Problem statement:
If a line below falls between the line with "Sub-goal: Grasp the" and the line with "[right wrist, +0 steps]", or is one of those two, output it exactly; output nothing else and no pictures.

Recorded information:
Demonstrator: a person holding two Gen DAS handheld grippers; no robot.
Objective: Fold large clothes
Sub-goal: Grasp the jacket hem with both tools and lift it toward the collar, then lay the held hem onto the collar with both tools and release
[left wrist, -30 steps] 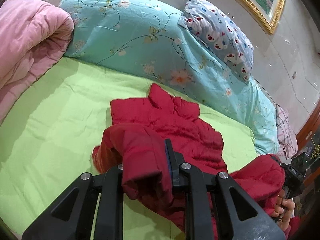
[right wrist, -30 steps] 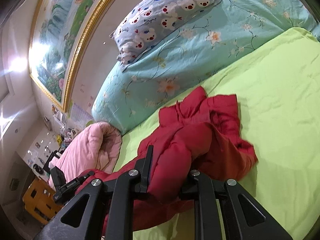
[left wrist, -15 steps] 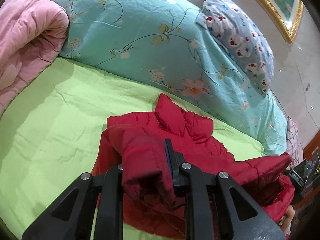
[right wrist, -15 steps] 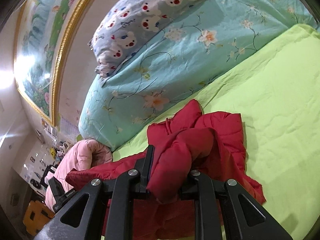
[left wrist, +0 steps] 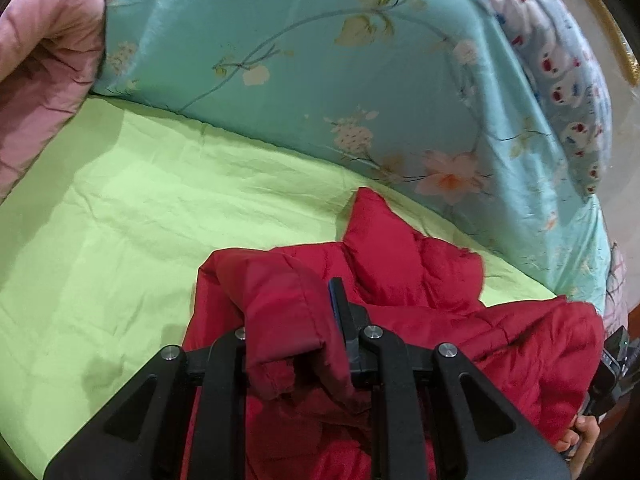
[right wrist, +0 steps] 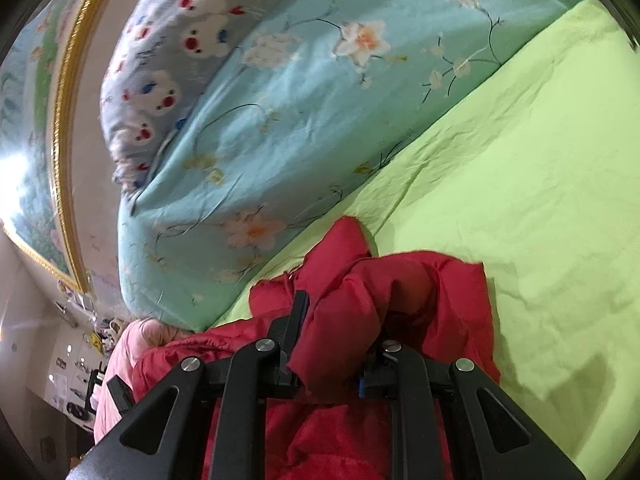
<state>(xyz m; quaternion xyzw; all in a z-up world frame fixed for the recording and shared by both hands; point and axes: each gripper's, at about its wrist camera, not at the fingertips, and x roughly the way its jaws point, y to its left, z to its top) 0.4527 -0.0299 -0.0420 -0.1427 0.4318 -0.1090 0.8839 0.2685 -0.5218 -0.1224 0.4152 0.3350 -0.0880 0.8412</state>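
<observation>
The left gripper (left wrist: 294, 320) is pinched on a thick fold of the red padded jacket (left wrist: 404, 264), the fabric bunched between its black fingers and drooping over them toward the camera. The right gripper (right wrist: 340, 340) is likewise clamped on another puffy roll of the same jacket (right wrist: 440, 292), which bulges up between its fingers and hides the pads. Ahead of both tools the rest of the garment lies crumpled on the lime-green bedsheet (left wrist: 132, 216), its pointed collar end reaching toward the bedding beyond. In the left wrist view the jacket spreads off to the right of the tool, where a hand (left wrist: 582, 438) grips the handle of the other gripper at the frame's edge. Straight beyond the jacket a turquoise floral quilt (left wrist: 320, 80) lies heaped along the far side of the sheet, with a blue-grey pillow printed with cartoon animals (right wrist: 172, 64) resting on top of it. To the left of the left tool a pink quilt (left wrist: 40, 80) is rolled up at the sheet's edge. A gold picture frame (right wrist: 66, 120) hangs on the wall behind the pillow.
</observation>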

Output of the task:
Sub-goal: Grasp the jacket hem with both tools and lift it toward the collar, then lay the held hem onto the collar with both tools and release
[left wrist, -30 steps] 
[right wrist, -30 steps] 
[left wrist, -15 steps] 
[right wrist, -15 steps] 
[left wrist, +0 steps] 
[right wrist, +0 steps] 

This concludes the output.